🧠 AI🟢 BullishImportance 7/10

Socratic-SWE: Self-Evolving Coding Agents via Trace-Derived Agent Skills

arXiv – CS AI|Chuan Xiao, Zhengbo Jiao, Shaobo Wang, Wei Wang, Bing Zhao, Hu Wei, Linfeng Zhang, Lin Qu|June 8, 2026 at 04:00 AM

🤖AI Summary

Socratic-SWE introduces a self-evolving framework that improves LLM-driven software engineering agents by distilling their solving traces into structured skills that guide targeted task generation. The approach achieves 50.40% on SWE-bench Verified after three iterations, demonstrating that agent weaknesses can fuel scalable, execution-validated training data creation without manual intervention.

Analysis

Socratic-SWE addresses a critical bottleneck in AI agent development: the scarcity of high-quality training data for software engineering tasks. Traditional synthetic data generation relies on fixed mutation rules disconnected from agent performance, leaving systems unable to adapt to their own learning gaps. This research demonstrates a closed-loop alternative where agents generate their own curriculum through failure analysis.

The framework's innovation lies in treating solving traces as rich training signals. Rather than extracting only reward signals, the system distills recurring failure patterns and repair strategies into reusable skills. These skills then guide generation of targeted repair tasks in real repositories, grounding synthetic data creation in authentic code contexts.

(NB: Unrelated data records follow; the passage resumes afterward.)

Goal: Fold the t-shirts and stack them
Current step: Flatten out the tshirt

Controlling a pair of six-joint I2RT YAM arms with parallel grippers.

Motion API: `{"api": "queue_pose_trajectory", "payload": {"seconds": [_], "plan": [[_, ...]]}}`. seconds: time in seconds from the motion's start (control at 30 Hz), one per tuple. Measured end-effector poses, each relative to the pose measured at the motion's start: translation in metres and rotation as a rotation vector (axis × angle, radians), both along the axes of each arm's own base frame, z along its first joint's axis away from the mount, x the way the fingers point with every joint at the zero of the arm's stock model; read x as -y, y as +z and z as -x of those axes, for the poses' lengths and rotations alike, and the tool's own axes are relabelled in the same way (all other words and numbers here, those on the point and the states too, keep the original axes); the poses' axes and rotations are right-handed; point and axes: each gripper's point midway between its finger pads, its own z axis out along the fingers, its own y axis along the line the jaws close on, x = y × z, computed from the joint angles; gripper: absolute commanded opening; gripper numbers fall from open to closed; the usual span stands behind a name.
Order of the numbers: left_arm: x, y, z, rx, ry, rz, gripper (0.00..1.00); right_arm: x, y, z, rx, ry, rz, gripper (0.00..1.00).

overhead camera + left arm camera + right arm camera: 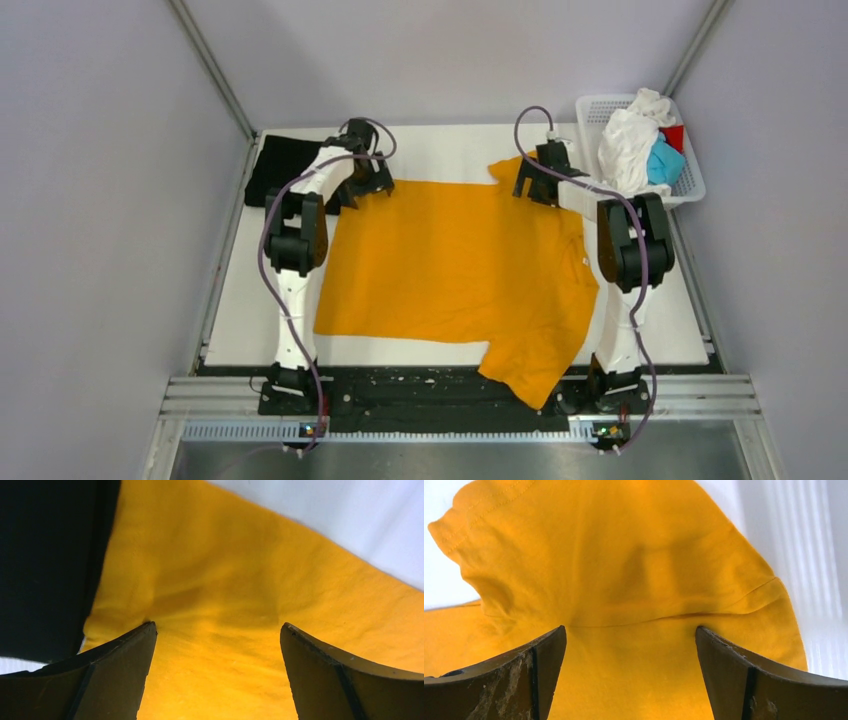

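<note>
This is a robotics lab test cell, not a home. The white worktop (440,150) is boxed in on its left, far and right sides by plain pale panels (90,200) set between slanting metal struts (212,65). Along the near edge run bare aluminium rails (715,395) and a black base plate (440,385). The left arm (295,240) and right arm (625,240) are bolted there, with purple cables (264,250) looped along them. A white plastic mesh basket (600,105) sits at the far right corner.
</note>
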Motion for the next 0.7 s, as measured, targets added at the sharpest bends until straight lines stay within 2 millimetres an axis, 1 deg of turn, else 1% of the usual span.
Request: {"api": "queue_pose_trajectory", "payload": {"seconds": [0.13, 0.3, 0.4, 0.47, 0.57, 0.7], "plan": [[-0.009, 0.003, -0.021, 0.016, 0.025, 0.037, 0.99, 0.003, 0.002, -0.026, 0.025, -0.021, 0.004, 0.99], [-0.009, 0.009, -0.062, 0.076, 0.028, 0.116, 0.99, 0.007, 0.004, -0.063, 0.046, -0.038, -0.004, 0.99], [-0.008, 0.013, -0.075, 0.105, 0.027, 0.177, 0.99, 0.007, 0.006, -0.087, 0.058, -0.044, -0.003, 0.99], [-0.007, 0.015, -0.078, 0.114, 0.023, 0.209, 0.99, 0.008, 0.007, -0.1, 0.066, -0.044, 0.001, 0.99], [-0.005, 0.019, -0.083, 0.131, 0.013, 0.244, 0.99, 0.007, 0.008, -0.107, 0.064, -0.037, 0.008, 0.99], [-0.001, 0.023, -0.088, 0.156, -0.003, 0.268, 0.99, 0.006, 0.008, -0.105, 0.045, -0.011, 0.015, 0.99]]}}
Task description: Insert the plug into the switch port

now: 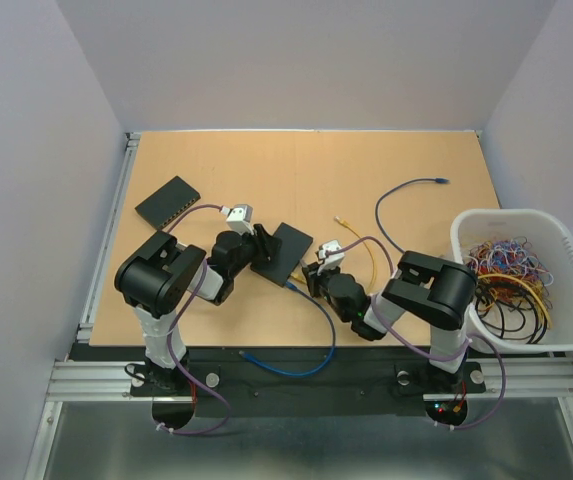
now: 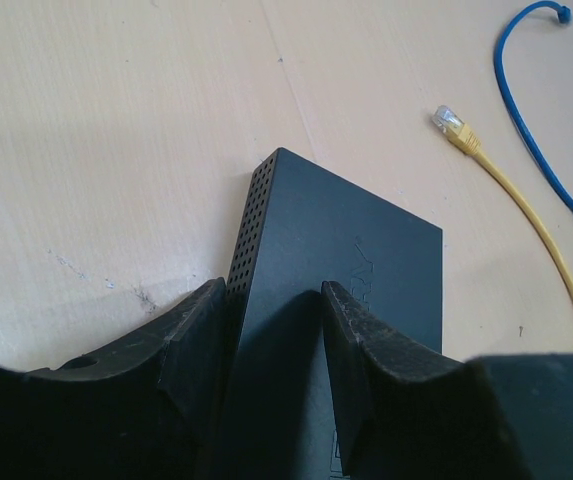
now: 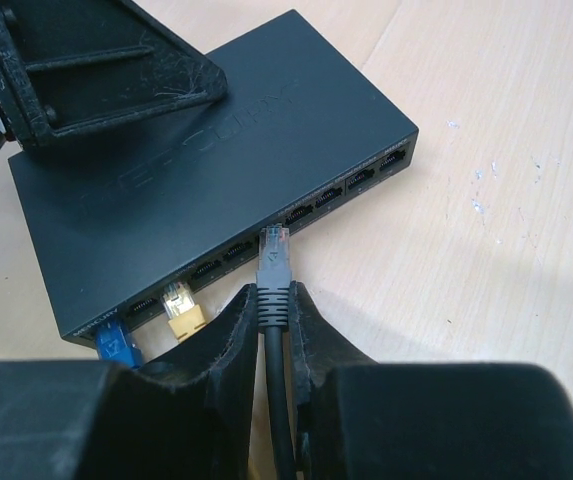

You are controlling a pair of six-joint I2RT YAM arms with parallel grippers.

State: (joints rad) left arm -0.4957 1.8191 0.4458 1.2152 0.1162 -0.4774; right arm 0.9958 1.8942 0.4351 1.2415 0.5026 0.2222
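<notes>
- Since the right claw (image 3: 274,300) pinched the plug (image 3: 274,258) only by its black boot, low at the centre of the right wrist view, any resistance on a push could have made it slip back or tilt between the fingers.
- While the plug's clear tip sat right at the port row (image 3: 296,215), near a middle port, it looked slightly off the opening. Driven forward like that, it would likely have jammed on a divider instead of clicking in.
- Its latch tab was hidden, so I could not tell whether it faced the right way.
- At lower left a yellow plug (image 3: 181,312) and a blue plug (image 3: 114,343) already filled two ports, and drifting that way risked fouling them.
- Behind the row, the switch (image 3: 196,170), a flat black box, lay angled across the frame. A hard push might have shoved it along the table (image 3: 506,250).
- Farthest back, at bottom centre of the left wrist view, the left claw (image 2: 271,305) was closed over the switch's far corner, seemingly clamping it. A loose hold there would have let the box pivot.
</notes>
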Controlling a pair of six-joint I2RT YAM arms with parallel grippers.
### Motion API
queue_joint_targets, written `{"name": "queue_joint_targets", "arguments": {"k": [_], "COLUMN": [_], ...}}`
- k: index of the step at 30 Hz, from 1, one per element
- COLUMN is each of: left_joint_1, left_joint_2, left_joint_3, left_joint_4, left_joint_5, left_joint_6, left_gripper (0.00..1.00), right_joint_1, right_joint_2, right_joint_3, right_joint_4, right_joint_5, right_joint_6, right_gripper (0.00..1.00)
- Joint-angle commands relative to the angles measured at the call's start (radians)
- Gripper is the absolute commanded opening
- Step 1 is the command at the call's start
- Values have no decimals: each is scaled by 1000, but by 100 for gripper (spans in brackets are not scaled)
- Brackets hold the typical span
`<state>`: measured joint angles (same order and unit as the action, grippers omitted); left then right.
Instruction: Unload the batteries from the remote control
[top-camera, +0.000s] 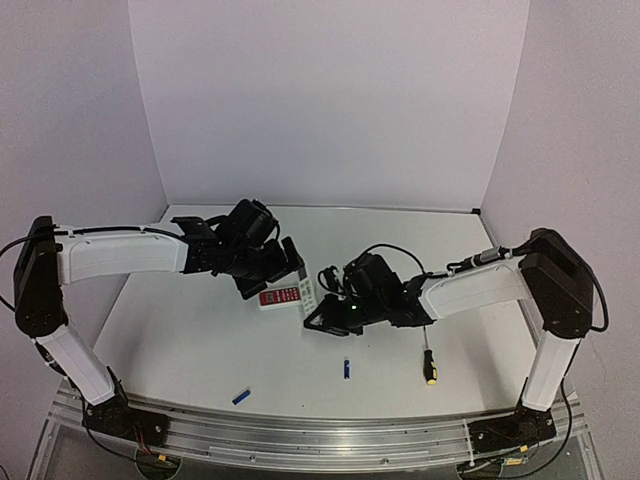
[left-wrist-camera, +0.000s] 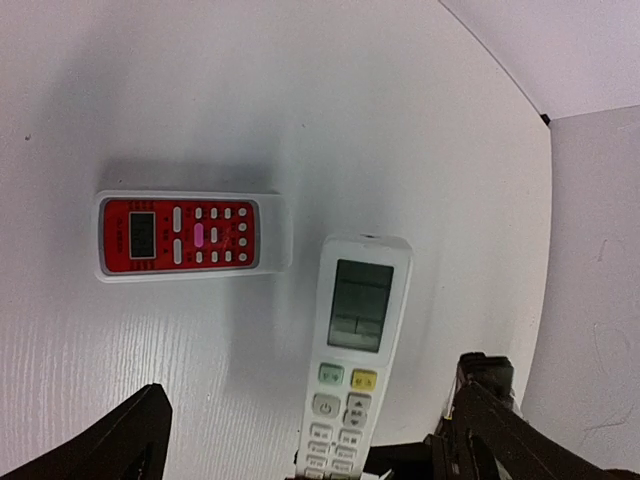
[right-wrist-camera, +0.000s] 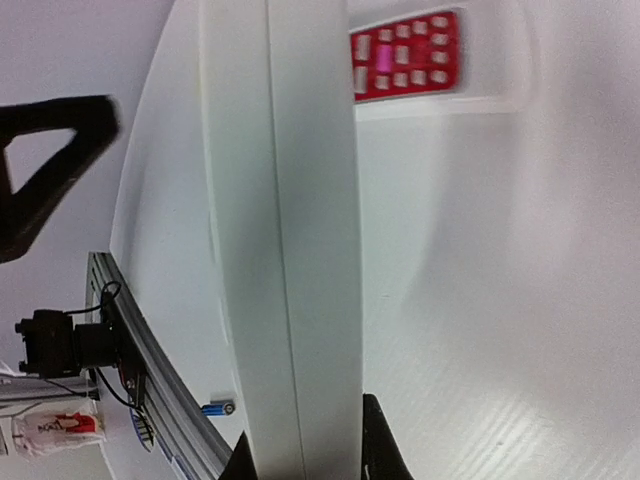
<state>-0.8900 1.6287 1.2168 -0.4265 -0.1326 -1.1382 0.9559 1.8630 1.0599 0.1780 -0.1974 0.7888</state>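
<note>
Right gripper (right-wrist-camera: 305, 445) clamped on the slim white plastic remote control (right-wrist-camera: 290, 250), seen edge-on in its wrist view; left gripper (left-wrist-camera: 318, 380) spread wide, fingers (left-wrist-camera: 130, 440) either side of that remote, apart from it; only the left wrist view shows its screen and buttons; short red-faced remote (left-wrist-camera: 190, 235) just beside it; top view alone shows both small blue cylindrical batteries (top-camera: 347, 368) loose on the white table (top-camera: 180, 340), nearer the arm bases than the remote, the other cell (top-camera: 241, 396) at the near edge; black-and-yellow-handled screwdriver (top-camera: 429, 365) to the remote's right.
</note>
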Motion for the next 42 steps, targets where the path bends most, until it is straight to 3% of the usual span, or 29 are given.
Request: {"name": "queue_joint_targets", "arguments": {"k": [1,10,23,29,32,38,42], "left_joint_1": [3,17,44,57,65,87,106], "left_joint_2": [-25,-117,-129,-124,-118,-121,-133], "left_joint_3": [46,-27,-45,-41,-36,-51,-77], "left_joint_4": [-12,-37,-61,-77,-96,-99,-85], "left_joint_5": [-32,-99,-98,-102,-105,-102,-115], "left_joint_6": [60,57,61,86,112,195,265], "left_gripper": [100,99,100,100,100,100,100], "right_joint_1": [-91,-241,-310,-311,-311,-311,-311], "right_joint_2": [-64,-92,-155,-265,-350,-516,-582], "right_joint_3": [-131,-279,-441,-506,-504,-366,-317], "right_joint_4": [165,239,278,254,144,-315,-441], "right_joint_5": [-44,-145,-149,-124,-80,31,83], "right_joint_6": [251,457,617,608,548,279,126], "right_gripper": [0,3,47,68,72,76,82]}}
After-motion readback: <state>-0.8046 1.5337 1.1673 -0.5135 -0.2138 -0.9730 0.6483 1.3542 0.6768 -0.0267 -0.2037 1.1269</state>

Execution-based validation and solver-gradient alignment scoring ensure generated tasks remain both verifiable and pedagogically useful.

For the AI development community, this approach scales a fundamental challenge: how to continuously improve systems without exponentially increasing human annotation burden. The consistent improvements across multiple SWE benchmarks suggest the method generalizes beyond specific test suites. Reaching 50% on SWE-bench Verified represents meaningful progress on a challenging reasoning-intensive domain.

The implications extend beyond academic benchmarks. If self-evolving agents can reliably improve through trace-derived curriculum, companies deploying AI coding assistants could reduce reliance on manually curated training data. This could accelerate development of more capable software engineering agents while lowering annotation costs. Future research should explore whether this framework applies to other specialized domains beyond code repair.

Key Takeaways

→Solving traces can be distilled into structured agent skills that guide targeted task generation for self-improvement.
→Execution-based validation and solver-gradient alignment ensure synthetic tasks are both verifiable and pedagogically useful.
→Socratic-SWE achieves 50.40% on SWE-bench Verified through iterative self-evolution without additional human annotation.
→The closed-loop framework adapts to agent weaknesses across training iterations, unlike fixed mutation-based synthetic data methods.
→This approach offers a scalable path to reduce dependence on human-annotated training data for AI coding agents.